When the first bonds were finally issued in September 2021, they were almost 10x oversubscribed. However, investors were left disappointed by the less-than-competitive fixed rates of 0.65 per cent over three years.
When the bounce back loan scheme (BBLS) was introduced, the aim was to deliver emergency funding to small- and medium-sized enterprises (SMEs) as quickly as possible as the country went into its first Covid-19 lockdown. But it wasn’t long before questions were being raised around the due diligence checks (or lack thereof) which accompanied the BBLS distributions.
By February 2021, fears of BBLS fraud were reaching a fever pitch and the Association of Accounting Technicians called for the Treasury to write off all legitimate bounce back loans paid to SMEs, stating that this would be of greater long-term benefit to taxpayers given the number of defaults predicted.
Metro Bank completed its acquisition of RateSetter in late 2020, but in early 2021 the bank announced that it was going to purchase RateSetter’s remaining loan book. All of RateSetter’s P2P investors would have their money repaid, and all P2P accounts were permanently closed on 2 April, with all invested money returned to investor holding accounts.
Property lender The House Crowd went into administration in February 2021, and it wasn’t long before the rumour mill kicked into gear.
In May, the House Crowd’s founder and chief executive Frazer Fearnhead spoke exclusively to Peer2Peer Finance News to deny allegations that he had taken an unauthorised loan from the company after an administrator’s report cited the matter as a “conflict of interest” that played a part in the platform’s collapse.
Fearnhead confirmed that a loan was made to him in 2019 for around £390,000 and that “it was secured in accordance with the published underwriting policy at the time. Though that policy later changed.” He said that by February 2021, £315,000 had already been repaid and was due for redemption at the end of February.
Default rates are a key marker for P2P lending platforms, but there is still no standardised definition of a default within the industry.
Trade bodies and regulators vary in their definitions, from 120 days to 90 days.

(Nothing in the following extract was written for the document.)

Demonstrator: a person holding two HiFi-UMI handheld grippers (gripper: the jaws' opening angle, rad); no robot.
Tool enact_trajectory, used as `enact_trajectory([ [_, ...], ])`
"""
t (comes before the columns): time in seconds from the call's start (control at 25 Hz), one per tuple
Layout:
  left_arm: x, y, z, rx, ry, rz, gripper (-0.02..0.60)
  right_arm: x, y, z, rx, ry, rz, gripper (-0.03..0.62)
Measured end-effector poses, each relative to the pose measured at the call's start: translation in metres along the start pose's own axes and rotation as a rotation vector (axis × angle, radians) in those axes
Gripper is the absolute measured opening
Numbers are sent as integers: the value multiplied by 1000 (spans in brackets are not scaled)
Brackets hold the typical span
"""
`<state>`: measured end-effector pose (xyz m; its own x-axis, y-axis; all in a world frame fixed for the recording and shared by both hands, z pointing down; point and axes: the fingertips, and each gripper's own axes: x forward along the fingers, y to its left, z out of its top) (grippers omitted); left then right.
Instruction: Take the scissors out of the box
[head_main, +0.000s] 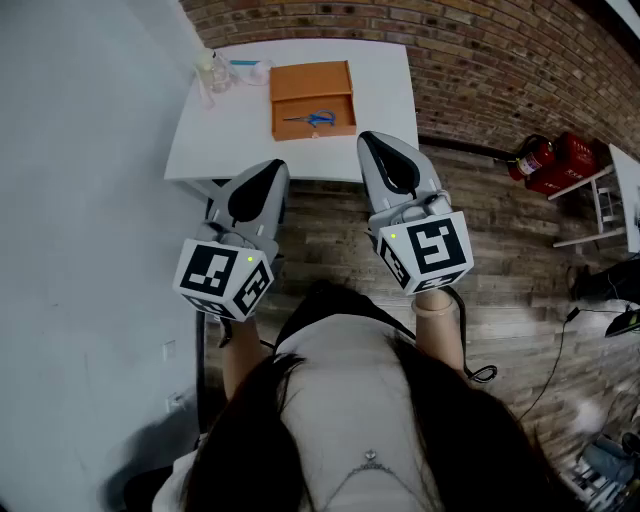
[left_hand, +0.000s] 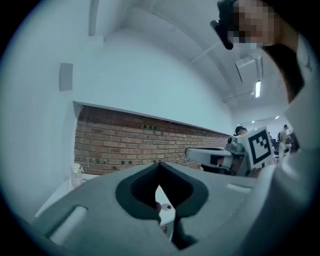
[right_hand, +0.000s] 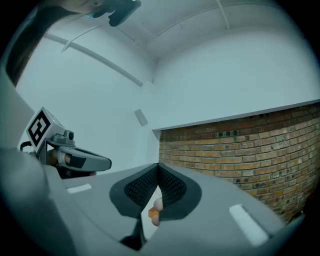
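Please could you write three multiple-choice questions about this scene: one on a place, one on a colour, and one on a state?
1. The scissors lie: A inside the orange box; B beside it; C under it.
2. Their handles are: A red; B blue; C green.
3. The right claw is: A wide open; B shut on the scissors; C shut and empty.

Answers:
1 A, because the head view shows them on the box's floor.
2 B, because the handles show blue against the orange.
3 C, because its jaws meet at the tips and grip nothing.
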<state>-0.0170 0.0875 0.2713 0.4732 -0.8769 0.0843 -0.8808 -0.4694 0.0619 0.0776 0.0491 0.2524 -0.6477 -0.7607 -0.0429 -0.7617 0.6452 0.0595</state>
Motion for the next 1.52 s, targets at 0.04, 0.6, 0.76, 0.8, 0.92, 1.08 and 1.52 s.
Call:
enact_trajectory([
  [0.04,0,3,-1,-2,1,-2,0,3,1,0,1,-1,-1,5],
  [0.6,2,47,-6,5,15,-48,0,37,10,-3,29,-7,-48,5],
  [0.76,4,58,-5,5,8,-64,0,47,13,-2,41,-19,-46,5],
  [0.8,4,61,-5,4,7,-67,0,49,15,-1,41,-22,-43,5],
  [0.92,4,69,-6,0,2,-75,0,57,23,2,41,-29,-35,5],
  [1.08,2,80,-7,-4,-1,-84,0,64,30,2,23,-23,-48,5],
  [1.52,4,91,-6,-12,0,-100,0,70,34,-6,32,21,-49,6],
])
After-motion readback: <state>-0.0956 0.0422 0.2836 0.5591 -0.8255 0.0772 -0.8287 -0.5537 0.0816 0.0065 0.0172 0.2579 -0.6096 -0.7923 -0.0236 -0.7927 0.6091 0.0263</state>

Meanwhile, some individual platforms will declare a loan to be in default the moment that a payment has been missed, while others will wait for 30, 60 or 90 days before declaring a default.
During the P2P Investing Summit, a virtual event hosted by Peer2Peer Finance News and AngelNews, institutional investors and industry stakeholders called for more standardisation in the way defaults are reported, in order to help investors to make better risk assessments.
After months of campaigning, the Chancellor finally announced a follow on to the CBILS and BBLS schemes. The RLS was announced in March 2021 and it is still in force today, with an extended end date of June 30 2022.
However, only two P2P lending platforms – Assetz Capital and Funding Circle – have been authorised to distribute RLS funds to date.
Less than a year after launching a series of government-backed Covid support loans, the British Business Bank began to investigate suspected cases of fraud. At one point, the Office for Budget Responsibility was projecting that up to £30bn could be lost to defaults from lending schemes such as CBILS and BBLS.
The government has opened an inquiry into BBLS fraud, and it is accepting evidence until 3 January 2022. While the exact default figures are still unknown, several arrests have already been made relating to BBLS fraud.
It is interesting that the two most-read stories of the year both focused on the possibility of fraud within the government-backed loan schemes. At the very start of the year, banks began taking action against account-holders who they believed to have committed BBLS fraud, creating an early playbook that alternative lenders could follow as and when they started to identify cases of loan fraud.
As it turned out, the non-bank lenders who took part in the CBILS, BBLS and RLS distributions have yet to report a substantial rise in defaults and loan fraud, in a testament to the robust due diligence that is required across the alternative lending sector.